**What you will do**
If a line in the listing below includes the string "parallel", pull it out.

**Information**
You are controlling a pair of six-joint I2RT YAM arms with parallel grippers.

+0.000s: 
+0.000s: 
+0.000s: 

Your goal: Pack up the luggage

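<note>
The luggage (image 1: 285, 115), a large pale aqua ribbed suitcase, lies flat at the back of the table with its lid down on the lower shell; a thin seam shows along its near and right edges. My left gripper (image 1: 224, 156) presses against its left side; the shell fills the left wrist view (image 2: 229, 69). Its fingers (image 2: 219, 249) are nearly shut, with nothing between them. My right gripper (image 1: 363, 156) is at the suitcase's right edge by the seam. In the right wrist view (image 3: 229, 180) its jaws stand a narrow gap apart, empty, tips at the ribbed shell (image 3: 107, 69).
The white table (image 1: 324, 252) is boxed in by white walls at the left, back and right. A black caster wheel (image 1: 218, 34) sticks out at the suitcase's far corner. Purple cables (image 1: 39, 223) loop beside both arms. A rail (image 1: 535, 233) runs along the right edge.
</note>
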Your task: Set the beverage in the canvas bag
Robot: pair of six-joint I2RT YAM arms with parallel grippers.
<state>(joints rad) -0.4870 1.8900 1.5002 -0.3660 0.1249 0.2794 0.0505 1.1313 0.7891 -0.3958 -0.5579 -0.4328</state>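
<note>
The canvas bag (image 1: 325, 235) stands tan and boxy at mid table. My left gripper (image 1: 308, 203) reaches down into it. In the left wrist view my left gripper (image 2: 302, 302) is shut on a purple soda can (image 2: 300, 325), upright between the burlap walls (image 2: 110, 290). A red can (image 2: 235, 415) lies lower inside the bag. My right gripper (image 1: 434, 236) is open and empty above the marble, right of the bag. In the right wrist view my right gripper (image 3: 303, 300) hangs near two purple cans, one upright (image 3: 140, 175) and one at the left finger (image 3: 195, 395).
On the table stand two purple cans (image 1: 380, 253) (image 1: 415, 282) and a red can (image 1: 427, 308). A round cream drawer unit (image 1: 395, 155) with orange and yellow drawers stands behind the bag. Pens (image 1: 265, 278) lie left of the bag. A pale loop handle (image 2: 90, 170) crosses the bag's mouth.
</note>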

**Answer space**
You are controlling a pair of six-joint I2RT YAM arms with parallel grippers.
Robot: pair of six-joint I2RT YAM arms with parallel grippers.

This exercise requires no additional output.